My center radio stack is mounted to the panel and sub panel and forms a substantial support structure link between the 2 panels. I have 2 10" Dynons on the outer sides of the panel, but nothing else.

I think the ribs were a good idea in the old six pack panels with long, heavy gauges that were not supported in the back.

I emailed Van's and they said they were aware of people leaving the ribs out but had not done any structural engineering and had no opinion.

I am leaving mine out.

Any thoughts?
 
If you have a tipper, you may want em just so you can pull and put a little weight on the rim of the panel when getting in and out. Your passengers will do this regardless of what you tell them.

I had 3 and the radio stack on the first panel but only have 2 and the stack on the second one.

The panel is nicely secured but it will still move a little when pulling on it.

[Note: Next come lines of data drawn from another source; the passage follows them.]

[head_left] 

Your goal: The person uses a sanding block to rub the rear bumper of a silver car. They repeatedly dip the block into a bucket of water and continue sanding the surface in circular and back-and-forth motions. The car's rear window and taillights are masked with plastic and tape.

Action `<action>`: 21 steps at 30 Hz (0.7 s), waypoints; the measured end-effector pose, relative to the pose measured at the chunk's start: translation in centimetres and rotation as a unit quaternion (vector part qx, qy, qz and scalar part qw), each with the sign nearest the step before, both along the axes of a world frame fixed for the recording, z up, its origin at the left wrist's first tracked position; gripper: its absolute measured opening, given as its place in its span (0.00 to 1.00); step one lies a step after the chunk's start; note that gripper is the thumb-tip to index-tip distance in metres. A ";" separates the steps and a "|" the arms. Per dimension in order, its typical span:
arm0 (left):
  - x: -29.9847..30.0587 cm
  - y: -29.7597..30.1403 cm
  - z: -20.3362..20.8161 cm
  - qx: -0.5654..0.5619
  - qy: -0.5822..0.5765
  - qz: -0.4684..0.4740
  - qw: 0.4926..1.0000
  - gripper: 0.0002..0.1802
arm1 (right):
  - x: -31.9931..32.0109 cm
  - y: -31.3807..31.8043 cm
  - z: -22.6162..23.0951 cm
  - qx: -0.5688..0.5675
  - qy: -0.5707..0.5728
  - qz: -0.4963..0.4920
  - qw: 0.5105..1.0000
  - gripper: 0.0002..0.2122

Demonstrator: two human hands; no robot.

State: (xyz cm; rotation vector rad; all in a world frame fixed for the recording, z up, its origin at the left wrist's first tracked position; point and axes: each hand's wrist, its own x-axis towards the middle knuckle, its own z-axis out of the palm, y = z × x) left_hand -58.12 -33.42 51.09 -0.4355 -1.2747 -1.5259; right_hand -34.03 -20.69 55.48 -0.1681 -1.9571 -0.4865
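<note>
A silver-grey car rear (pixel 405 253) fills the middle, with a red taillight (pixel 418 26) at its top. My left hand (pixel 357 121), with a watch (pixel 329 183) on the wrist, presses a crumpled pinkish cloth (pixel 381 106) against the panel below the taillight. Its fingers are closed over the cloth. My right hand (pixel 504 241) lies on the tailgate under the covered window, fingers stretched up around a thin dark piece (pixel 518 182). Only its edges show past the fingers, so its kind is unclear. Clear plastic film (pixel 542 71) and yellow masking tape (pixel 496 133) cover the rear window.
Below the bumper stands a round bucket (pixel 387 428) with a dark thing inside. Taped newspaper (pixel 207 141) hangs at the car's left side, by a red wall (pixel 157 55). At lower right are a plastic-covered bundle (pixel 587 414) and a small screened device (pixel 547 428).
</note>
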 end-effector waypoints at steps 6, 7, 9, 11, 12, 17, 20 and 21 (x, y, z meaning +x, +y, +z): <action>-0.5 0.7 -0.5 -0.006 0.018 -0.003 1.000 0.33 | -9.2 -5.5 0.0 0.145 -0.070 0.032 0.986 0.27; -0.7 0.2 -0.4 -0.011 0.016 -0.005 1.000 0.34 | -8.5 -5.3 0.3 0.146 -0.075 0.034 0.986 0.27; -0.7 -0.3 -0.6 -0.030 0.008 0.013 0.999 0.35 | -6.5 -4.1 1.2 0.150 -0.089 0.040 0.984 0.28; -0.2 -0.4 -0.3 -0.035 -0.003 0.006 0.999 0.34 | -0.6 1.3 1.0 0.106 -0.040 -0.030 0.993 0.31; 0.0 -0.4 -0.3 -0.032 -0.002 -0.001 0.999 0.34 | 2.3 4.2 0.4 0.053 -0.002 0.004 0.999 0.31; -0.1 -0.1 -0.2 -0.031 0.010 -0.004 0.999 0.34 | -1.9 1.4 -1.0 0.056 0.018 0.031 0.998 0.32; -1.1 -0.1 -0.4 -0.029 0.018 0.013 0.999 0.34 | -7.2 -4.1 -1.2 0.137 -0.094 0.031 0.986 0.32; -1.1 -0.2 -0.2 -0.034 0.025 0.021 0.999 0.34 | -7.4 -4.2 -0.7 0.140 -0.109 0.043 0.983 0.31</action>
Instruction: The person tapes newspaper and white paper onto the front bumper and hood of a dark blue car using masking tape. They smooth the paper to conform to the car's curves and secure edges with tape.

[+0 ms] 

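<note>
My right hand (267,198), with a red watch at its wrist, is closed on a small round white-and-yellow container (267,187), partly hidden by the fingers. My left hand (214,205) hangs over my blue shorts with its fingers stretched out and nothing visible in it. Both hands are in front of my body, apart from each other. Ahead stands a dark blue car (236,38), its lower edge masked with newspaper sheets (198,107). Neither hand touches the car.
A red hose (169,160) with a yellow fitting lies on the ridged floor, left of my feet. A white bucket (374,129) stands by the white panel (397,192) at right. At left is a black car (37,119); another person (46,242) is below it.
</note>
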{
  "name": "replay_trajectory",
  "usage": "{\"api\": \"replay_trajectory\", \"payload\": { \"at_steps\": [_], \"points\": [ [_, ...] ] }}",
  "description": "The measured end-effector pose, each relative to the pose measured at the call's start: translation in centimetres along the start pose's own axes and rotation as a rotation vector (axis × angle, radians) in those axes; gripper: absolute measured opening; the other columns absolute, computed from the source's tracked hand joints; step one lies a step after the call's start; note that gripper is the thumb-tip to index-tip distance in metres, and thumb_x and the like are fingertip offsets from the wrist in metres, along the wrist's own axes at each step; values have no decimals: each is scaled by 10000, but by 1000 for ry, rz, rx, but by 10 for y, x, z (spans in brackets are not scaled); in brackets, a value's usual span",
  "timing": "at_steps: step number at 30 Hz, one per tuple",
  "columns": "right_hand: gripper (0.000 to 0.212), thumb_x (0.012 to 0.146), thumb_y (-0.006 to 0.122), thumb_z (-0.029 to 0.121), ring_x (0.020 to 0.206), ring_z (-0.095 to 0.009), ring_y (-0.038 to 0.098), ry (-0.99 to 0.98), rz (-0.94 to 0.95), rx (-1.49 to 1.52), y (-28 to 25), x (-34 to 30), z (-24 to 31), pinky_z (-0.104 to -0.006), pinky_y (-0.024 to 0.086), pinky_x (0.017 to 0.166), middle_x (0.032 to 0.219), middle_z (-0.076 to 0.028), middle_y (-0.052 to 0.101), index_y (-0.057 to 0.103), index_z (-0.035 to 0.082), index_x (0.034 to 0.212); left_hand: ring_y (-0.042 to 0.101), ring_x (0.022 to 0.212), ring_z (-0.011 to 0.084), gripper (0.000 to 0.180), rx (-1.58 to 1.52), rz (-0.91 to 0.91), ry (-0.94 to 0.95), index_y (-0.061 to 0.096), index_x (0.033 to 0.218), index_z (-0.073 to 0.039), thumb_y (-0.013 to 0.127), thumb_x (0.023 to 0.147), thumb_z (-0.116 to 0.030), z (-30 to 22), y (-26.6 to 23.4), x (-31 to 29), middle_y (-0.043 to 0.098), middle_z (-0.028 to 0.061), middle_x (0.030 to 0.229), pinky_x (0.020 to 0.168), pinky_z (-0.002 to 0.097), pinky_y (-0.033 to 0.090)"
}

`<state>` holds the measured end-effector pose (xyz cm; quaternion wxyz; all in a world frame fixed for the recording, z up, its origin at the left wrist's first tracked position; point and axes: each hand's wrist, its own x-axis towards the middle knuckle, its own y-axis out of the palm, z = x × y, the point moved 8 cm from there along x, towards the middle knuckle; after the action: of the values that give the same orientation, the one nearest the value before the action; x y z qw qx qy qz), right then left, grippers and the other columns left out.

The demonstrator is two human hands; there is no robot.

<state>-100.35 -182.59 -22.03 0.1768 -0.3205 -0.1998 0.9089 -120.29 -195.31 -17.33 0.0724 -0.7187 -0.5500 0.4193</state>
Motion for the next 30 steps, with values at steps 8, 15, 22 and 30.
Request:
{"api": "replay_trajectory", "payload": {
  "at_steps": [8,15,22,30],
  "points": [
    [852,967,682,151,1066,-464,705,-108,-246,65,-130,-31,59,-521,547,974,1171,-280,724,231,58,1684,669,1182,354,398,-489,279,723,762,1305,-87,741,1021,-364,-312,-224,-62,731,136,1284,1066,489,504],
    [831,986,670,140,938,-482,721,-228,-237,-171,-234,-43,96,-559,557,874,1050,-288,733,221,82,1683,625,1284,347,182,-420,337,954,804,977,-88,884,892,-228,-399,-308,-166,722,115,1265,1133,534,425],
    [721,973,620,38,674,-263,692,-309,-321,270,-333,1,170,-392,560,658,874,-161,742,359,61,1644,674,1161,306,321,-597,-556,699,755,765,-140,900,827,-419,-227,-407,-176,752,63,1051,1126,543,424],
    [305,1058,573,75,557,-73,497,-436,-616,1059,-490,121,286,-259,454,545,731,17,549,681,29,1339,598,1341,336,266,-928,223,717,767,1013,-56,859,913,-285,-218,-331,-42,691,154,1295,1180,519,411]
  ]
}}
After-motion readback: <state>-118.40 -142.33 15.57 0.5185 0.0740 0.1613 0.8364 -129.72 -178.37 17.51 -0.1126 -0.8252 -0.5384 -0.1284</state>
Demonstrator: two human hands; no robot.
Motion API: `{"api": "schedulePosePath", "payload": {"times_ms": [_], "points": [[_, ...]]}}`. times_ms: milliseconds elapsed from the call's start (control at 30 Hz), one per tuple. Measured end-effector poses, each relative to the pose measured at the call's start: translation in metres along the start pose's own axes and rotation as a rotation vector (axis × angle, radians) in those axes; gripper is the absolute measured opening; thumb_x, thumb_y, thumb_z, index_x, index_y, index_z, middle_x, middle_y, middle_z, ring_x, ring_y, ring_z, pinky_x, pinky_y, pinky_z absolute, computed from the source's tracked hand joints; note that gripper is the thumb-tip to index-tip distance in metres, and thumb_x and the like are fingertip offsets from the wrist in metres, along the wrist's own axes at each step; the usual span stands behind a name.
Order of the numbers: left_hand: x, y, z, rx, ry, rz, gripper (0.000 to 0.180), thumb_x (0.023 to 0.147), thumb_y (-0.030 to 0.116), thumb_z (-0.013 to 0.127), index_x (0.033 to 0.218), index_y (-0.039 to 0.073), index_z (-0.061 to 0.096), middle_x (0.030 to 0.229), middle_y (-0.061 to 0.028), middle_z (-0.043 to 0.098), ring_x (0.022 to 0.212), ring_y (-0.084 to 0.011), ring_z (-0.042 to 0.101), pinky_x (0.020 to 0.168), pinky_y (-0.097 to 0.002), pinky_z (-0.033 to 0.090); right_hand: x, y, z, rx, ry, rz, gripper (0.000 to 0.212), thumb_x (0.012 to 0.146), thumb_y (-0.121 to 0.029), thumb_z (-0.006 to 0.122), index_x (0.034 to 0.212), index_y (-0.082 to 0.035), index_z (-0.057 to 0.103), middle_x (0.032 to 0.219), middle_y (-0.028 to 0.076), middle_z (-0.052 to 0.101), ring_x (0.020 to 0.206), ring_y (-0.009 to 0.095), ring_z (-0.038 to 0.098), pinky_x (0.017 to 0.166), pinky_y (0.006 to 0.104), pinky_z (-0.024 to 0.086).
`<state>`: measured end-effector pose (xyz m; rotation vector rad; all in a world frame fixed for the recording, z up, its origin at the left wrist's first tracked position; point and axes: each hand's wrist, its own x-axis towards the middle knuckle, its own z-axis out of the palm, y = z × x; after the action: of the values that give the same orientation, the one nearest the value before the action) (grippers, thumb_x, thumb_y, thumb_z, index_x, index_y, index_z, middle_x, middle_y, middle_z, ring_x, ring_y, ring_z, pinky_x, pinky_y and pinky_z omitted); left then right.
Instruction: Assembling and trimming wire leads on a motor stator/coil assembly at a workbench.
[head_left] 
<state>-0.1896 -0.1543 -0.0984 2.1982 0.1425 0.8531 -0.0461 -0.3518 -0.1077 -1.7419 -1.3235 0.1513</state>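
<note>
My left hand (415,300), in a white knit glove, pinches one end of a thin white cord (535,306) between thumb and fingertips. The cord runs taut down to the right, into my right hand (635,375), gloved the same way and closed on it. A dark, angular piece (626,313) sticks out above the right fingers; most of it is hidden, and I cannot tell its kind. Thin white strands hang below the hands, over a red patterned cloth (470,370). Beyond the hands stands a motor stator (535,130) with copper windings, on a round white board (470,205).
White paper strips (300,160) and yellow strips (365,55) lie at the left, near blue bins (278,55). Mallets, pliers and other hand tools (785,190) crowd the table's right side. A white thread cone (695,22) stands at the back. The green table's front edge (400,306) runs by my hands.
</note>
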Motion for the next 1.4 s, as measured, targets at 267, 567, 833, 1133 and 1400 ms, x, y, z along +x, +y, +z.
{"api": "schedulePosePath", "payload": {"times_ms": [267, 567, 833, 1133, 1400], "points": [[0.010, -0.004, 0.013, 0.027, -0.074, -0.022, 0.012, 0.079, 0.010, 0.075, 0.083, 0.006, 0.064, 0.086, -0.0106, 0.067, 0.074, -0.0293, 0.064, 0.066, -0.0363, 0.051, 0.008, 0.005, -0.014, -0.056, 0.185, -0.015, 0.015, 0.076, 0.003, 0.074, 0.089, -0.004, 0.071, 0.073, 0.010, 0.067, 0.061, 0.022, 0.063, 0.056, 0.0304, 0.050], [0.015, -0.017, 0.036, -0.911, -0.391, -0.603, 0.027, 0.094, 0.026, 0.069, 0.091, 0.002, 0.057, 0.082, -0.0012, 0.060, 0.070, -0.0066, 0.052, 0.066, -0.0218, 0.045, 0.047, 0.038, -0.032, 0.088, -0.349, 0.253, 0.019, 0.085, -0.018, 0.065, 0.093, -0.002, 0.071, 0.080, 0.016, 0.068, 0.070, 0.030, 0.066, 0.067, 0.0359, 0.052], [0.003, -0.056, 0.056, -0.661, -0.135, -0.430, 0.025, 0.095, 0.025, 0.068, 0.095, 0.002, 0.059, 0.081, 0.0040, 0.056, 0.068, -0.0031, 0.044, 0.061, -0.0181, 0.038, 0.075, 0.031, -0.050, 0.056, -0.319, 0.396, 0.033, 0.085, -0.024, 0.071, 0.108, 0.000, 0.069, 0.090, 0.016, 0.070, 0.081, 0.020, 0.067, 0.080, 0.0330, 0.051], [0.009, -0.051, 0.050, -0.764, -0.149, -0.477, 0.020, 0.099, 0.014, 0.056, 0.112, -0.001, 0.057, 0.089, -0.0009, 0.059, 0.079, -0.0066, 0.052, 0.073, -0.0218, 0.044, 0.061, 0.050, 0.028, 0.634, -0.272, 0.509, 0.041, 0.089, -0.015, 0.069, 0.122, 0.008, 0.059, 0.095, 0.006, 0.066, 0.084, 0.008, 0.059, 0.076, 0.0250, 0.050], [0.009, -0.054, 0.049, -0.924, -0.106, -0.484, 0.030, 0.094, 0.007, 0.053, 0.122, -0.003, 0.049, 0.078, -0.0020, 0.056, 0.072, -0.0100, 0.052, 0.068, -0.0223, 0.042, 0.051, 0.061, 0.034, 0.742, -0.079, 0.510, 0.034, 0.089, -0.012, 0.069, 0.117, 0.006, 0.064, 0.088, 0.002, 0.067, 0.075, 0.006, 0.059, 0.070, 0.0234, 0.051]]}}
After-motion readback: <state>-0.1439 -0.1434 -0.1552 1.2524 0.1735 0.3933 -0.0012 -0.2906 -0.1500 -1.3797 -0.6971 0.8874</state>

I would not want to totally eliminate the ribs.
 
What Brian said...

On the 6 the F645 have flanges already formed and you can slide them left, right, up, down and easy to install. I like the solid feel of the panel with all 4 installed. I have a center stack and 2 Skyview 10s. The outer two F645 panel screws are covered by the skyview on each side.
 
I am leaving mine out.

Any thoughts?

We did a full panel modularization earlier this year on our -6 tipper, and I was definitely not happy with the amount of movement in the panel without the ribs - We modified and moved them so that the panel would be supported, and it is solid as a rock. I wouldn't' go without them - but that's me.
 
We did a full panel modularization earlier this year on our -6 tipper, and I was definitely not happy with the amount of movement in the panel without the ribs - We modified and moved them so that the panel would be supported, and it is solid as a rock. I wouldn't' go without them - but that's me.

As Paul said, the tipper panel is loose without full ribs.

I kept the lower 1 inch or so of the rib on one side, and just added a support rod near the top of the panel to replace the upper missing portion of the rib.

IIRC, I used a thick 1/4 alum tube tapped at each end for #8 screws, and a stiffening angle riveted on the fwd. side of the sub panel where the tube attached.
 
I kept the lower 1 inch or so of the ribs Paul said, the tipper panel is loose without full ribs. on one side, and just added a support rod near the top of the panel to replace the upper missing portion of the rib.

Did this work well or did you feel that is was still somewhat less effective than the full ribs? What you have outlined is similar to what I was planning, but was afraid it may not be enough.

I thought of moving the ribs, but felt that if they weren't tied to the forward ribs that the support wouldn't be there, as the sub-panel doesn't seem to have a lot of support once you move away from the forward ribs.

Larry
 
Sub panel gets fairly stiff....

...
I thought of moving the ribs, but felt that if they weren't tied to the forward ribs that the support wouldn't be there, as the sub-panel doesn't seem to have a lot of support once you move away from the forward ribs.

Larry

You maybe don't have your top forward skin attached yet? The sub panel is solid. Those F645s work real well offset. As Gil said, you can adapt other methods to firm up the panel, but the F645s worked real well for me - one on each side of the center stack, and one on the outside edge of each 10 inch skyview. I did not put any lightening holes in the two outer ones and that gives me more attach options for other things.:D
 
Did this work well or did you feel that is was still somewhat less effective than the full ribs? What you have outlined is similar to what I was planning, but was afraid it may not be enough.

I thought of moving the ribs, but felt that if they weren't tied to the forward ribs that the support wouldn't be there, as the sub-panel doesn't seem to have a lot of support once you move away from the forward ribs.

Larry

As the others have said, it's pretty stiff.

I just added a short vertical piece of 0.020 stiffener angle I had around as an additional brace on the sub-panel (belt and braces..:)..)

I also think the -6 sub panel might be floppier than the later models. It also wasn't very flat coming out of the box.